• **Directions for this task**: Write out exactly the lines from the first line of the records below through the line that contains "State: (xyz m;", and stop there.

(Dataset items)
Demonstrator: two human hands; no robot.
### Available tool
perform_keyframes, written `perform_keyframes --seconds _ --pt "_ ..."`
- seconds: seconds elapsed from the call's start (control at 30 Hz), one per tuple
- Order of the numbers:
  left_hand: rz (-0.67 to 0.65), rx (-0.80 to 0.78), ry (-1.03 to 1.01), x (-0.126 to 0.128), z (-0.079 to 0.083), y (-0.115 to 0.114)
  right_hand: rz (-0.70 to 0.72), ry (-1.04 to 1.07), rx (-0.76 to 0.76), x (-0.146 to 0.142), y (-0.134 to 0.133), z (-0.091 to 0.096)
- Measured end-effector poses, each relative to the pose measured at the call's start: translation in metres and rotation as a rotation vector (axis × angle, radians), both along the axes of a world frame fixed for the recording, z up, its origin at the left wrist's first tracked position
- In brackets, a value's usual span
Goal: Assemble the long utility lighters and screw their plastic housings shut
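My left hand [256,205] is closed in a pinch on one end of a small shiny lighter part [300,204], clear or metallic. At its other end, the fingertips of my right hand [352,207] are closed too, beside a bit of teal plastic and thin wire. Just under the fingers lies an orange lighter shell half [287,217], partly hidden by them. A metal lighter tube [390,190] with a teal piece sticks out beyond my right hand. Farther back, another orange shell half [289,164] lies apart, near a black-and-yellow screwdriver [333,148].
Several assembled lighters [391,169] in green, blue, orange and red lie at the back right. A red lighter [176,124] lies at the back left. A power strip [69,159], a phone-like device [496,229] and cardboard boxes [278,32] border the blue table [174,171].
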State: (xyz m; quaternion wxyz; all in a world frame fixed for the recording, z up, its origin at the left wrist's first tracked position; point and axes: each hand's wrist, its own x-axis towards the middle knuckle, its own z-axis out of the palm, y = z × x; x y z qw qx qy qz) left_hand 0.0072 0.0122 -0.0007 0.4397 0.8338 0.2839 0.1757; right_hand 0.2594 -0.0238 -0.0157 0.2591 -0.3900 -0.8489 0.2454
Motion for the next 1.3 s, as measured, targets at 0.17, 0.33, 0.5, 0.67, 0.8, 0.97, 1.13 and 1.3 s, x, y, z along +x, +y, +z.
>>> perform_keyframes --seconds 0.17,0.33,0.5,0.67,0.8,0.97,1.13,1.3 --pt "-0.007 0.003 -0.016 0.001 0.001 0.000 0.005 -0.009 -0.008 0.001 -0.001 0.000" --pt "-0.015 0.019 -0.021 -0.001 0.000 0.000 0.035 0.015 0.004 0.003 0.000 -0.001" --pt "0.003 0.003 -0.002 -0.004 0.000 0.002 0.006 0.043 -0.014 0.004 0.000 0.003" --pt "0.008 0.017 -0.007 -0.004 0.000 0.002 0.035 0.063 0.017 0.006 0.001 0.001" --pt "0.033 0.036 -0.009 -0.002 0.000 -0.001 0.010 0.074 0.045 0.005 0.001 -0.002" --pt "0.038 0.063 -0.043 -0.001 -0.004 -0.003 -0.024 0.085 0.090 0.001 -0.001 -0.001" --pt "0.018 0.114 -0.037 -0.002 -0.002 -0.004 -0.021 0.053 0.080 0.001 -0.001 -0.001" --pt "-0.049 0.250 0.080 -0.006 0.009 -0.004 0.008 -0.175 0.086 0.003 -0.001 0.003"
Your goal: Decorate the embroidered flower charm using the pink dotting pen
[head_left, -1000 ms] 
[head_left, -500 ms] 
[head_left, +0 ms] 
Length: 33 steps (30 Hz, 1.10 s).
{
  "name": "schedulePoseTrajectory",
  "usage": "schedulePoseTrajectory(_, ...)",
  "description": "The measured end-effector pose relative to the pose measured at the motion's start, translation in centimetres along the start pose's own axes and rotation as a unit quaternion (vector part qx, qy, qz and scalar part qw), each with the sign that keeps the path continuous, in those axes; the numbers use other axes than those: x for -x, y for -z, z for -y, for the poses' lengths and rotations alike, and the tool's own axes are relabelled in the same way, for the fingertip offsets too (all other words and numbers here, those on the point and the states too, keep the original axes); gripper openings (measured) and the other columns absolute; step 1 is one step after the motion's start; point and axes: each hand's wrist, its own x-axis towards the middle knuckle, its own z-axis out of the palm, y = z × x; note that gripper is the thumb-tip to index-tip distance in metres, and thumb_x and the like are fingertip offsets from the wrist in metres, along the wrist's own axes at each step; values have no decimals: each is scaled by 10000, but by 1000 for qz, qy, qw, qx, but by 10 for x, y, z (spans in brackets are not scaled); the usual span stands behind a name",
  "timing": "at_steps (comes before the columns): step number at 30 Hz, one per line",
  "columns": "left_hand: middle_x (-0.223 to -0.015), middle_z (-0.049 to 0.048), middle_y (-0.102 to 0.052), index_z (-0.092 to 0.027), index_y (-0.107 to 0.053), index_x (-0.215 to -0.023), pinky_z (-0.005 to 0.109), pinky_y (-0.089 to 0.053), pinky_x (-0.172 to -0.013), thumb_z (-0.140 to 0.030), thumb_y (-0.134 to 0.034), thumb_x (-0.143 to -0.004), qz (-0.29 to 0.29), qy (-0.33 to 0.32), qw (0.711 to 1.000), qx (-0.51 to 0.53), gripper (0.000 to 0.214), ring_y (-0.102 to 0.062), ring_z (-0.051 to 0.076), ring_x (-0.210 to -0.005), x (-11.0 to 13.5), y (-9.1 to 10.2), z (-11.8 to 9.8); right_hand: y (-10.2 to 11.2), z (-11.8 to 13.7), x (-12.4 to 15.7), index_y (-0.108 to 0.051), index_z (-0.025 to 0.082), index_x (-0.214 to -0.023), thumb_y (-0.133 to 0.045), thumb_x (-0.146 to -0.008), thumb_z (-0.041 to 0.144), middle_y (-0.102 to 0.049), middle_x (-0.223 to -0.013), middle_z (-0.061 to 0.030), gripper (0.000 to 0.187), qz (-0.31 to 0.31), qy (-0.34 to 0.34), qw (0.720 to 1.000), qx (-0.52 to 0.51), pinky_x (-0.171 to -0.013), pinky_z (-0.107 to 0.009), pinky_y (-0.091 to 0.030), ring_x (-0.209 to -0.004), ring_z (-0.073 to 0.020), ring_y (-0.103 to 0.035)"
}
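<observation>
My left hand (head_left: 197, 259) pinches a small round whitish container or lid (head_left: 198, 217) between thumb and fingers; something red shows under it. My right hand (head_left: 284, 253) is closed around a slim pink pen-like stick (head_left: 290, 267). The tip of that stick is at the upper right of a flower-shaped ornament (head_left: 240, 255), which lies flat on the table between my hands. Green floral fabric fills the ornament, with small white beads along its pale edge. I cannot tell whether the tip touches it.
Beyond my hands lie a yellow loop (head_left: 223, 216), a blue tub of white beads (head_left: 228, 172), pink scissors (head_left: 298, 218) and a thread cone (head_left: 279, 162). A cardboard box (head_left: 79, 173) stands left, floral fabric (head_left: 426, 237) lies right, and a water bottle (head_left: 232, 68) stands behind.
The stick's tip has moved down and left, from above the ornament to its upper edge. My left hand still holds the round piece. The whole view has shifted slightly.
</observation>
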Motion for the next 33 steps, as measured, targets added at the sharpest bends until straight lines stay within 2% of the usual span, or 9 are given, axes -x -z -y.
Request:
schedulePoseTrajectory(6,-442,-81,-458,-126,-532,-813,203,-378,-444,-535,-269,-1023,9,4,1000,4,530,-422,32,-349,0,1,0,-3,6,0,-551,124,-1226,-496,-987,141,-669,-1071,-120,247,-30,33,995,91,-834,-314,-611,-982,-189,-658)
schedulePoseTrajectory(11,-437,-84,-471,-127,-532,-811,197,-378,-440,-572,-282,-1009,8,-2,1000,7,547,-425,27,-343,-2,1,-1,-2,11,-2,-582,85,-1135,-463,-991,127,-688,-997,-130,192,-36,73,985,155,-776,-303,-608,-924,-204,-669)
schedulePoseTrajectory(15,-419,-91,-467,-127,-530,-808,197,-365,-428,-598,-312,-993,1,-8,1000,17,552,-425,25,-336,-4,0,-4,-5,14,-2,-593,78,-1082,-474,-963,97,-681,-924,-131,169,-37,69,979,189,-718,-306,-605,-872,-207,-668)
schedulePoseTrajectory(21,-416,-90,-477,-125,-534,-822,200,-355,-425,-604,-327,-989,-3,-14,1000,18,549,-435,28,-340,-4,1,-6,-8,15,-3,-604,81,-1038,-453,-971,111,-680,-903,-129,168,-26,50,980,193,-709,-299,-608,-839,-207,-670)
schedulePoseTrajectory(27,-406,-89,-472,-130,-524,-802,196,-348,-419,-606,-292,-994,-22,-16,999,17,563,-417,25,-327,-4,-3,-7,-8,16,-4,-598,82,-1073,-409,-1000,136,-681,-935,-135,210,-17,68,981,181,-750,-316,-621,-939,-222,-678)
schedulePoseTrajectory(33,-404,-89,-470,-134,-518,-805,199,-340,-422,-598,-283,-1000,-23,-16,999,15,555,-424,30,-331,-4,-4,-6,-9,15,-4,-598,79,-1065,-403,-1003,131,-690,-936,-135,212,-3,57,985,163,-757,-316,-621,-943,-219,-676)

• **Result of this exercise**:
Demonstrator: two human hands; no robot.
### Available tool
perform_keyframes, written `perform_keyframes --seconds _ --pt "_ ..."`
- seconds: seconds elapsed from the call's start (control at 30 Hz), one per tuple
- Order of the numbers:
  left_hand: rz (-0.67 to 0.65), rx (-0.80 to 0.78), ry (-1.03 to 1.01), x (-0.126 to 0.128), z (-0.079 to 0.083), y (-0.115 to 0.114)
  right_hand: rz (-0.70 to 0.72), ry (-1.04 to 1.07), rx (-0.76 to 0.76), x (-0.146 to 0.142), y (-0.134 to 0.133), z (-0.091 to 0.096)
- Measured end-effector poses, each relative to the pose measured at the call's start: translation in metres and rotation as a rotation vector (axis × angle, radians), both along the axes of a world frame fixed for the recording, z up, its origin at the left wrist's first tracked position
- In brackets, a value's usual span
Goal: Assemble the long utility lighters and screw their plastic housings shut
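My left hand [256,205] is closed in a pinch on one end of a small shiny lighter part [300,204], clear or metallic. At its other end, the fingertips of my right hand [352,207] are closed too, beside a bit of teal plastic and thin wire. Just under the fingers lies an orange lighter shell half [287,217], partly hidden by them. A metal lighter tube [390,190] with a teal piece sticks out beyond my right hand. Farther back, another orange shell half [289,164] lies apart, near a black-and-yellow screwdriver [333,148].
Several assembled lighters [391,169] in green, blue, orange and red lie at the back right. A red lighter [176,124] lies at the back left. A power strip [69,159], a phone-like device [496,229] and cardboard boxes [278,32] border the blue table [174,171].
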State: (xyz m; quaternion wxyz; all in a world frame fixed for the recording, z up, its origin at the left wrist's first tracked position; point and axes: each hand's wrist, its own x-axis towards the middle knuckle, its own z-axis out of the palm, y = z × x; x y z qw qx qy qz) left_hand 0.0072 0.0122 -0.0007 0.4397 0.8338 0.2839 0.1757; right_hand 0.2594 -0.0238 -0.0157 0.2591 -0.3900 -0.8489 0.2454

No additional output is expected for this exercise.